WHAT TO PRODUCE:
Once you reach the end of the data, transcribe all of it exactly.

┌─ PROVIDED MATERIAL

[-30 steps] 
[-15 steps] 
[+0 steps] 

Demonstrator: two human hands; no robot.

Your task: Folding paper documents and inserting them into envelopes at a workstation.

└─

RESPONSE BELOW:
[-30 steps] 
[-15 steps] 
[+0 steps] 

Demonstrator: two human hands; no robot.

Your task: Folding paper documents and inserting them into envelopes at a workstation.

No further answer is needed.